> _Work instructions_: Transcribe each entry so that it matches the original exactly.

> _Source data_:
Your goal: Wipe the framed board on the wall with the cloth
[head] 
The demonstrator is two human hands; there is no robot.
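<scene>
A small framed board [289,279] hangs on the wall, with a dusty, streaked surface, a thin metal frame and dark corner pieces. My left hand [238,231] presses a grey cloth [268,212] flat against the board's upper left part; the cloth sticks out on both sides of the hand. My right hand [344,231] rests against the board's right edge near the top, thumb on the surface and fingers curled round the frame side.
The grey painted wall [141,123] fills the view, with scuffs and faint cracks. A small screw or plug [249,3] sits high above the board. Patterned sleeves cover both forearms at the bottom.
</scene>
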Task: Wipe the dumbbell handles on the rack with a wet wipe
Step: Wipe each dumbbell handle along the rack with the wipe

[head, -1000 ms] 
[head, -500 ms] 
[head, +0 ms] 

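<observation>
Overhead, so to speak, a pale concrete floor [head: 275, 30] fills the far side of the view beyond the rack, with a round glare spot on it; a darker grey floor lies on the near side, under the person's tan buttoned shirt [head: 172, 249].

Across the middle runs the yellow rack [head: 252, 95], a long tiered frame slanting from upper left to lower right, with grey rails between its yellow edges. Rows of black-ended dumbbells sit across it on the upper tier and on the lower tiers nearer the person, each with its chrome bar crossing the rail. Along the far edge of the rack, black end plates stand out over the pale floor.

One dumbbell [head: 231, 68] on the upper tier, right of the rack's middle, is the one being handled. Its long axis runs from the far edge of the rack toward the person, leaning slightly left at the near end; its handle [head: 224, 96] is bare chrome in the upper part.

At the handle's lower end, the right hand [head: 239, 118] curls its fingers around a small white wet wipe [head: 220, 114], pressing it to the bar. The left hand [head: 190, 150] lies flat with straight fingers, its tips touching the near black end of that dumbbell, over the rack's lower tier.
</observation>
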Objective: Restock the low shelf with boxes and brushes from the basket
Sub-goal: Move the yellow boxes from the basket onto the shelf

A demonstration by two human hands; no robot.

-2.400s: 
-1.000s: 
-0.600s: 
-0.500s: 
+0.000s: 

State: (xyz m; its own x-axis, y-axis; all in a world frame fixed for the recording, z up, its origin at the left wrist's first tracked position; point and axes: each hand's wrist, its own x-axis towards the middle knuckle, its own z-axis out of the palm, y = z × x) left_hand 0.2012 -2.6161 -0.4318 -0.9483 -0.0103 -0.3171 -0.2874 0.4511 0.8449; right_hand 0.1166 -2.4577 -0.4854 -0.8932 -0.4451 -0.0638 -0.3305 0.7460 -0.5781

> _Your response_:
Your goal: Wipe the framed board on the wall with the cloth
[head] 
The demonstrator is two human hands; there is no robot.
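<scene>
A small framed board [289,279] hangs on the wall, with a dusty, streaked surface, a thin metal frame and dark corner pieces. My left hand [238,231] presses a grey cloth [268,212] flat against the board's upper left part; the cloth sticks out on both sides of the hand. My right hand [344,231] rests against the board's right edge near the top, thumb on the surface and fingers curled round the frame side.
The grey painted wall [141,123] fills the view, with scuffs and faint cracks. A small screw or plug [249,3] sits high above the board. Patterned sleeves cover both forearms at the bottom.
</scene>
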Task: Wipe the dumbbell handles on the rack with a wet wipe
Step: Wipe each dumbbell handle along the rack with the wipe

[head, -1000 ms] 
[head, -500 ms] 
[head, +0 ms] 

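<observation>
Overhead, so to speak, a pale concrete floor [head: 275, 30] fills the far side of the view beyond the rack, with a round glare spot on it; a darker grey floor lies on the near side, under the person's tan buttoned shirt [head: 172, 249].

Across the middle runs the yellow rack [head: 252, 95], a long tiered frame slanting from upper left to lower right, with grey rails between its yellow edges. Rows of black-ended dumbbells sit across it on the upper tier and on the lower tiers nearer the person, each with its chrome bar crossing the rail. Along the far edge of the rack, black end plates stand out over the pale floor.

One dumbbell [head: 231, 68] on the upper tier, right of the rack's middle, is the one being handled. Its long axis runs from the far edge of the rack toward the person, leaning slightly left at the near end; its handle [head: 224, 96] is bare chrome in the upper part.

At the handle's lower end, the right hand [head: 239, 118] curls its fingers around a small white wet wipe [head: 220, 114], pressing it to the bar. The left hand [head: 190, 150] lies flat with straight fingers, its tips touching the near black end of that dumbbell, over the rack's lower tier.
</observation>
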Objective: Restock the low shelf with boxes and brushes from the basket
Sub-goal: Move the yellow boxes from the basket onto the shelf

A demonstration by two human hands; no robot.

-2.400s: 
-1.000s: 
-0.600s: 
-0.500s: 
+0.000s: 

State: (xyz m; its own x-axis, y-axis; all in a world frame fixed for the recording, z up, its origin at the left wrist's first tracked position; point and axes: each hand's wrist, its own x-axis towards the middle knuckle, its own z-axis out of the palm, y = z × x) left_hand 0.2012 -2.6161 -0.4318 -0.9483 -0.0103 -0.3171 -0.2874 0.4511 0.8449; right_hand 0.1166 -2.4577 -0.4854 -0.8932 -0.4451 -0.0638 -0.3305 0.7460 -0.5781

Nothing remains to be added to the answer.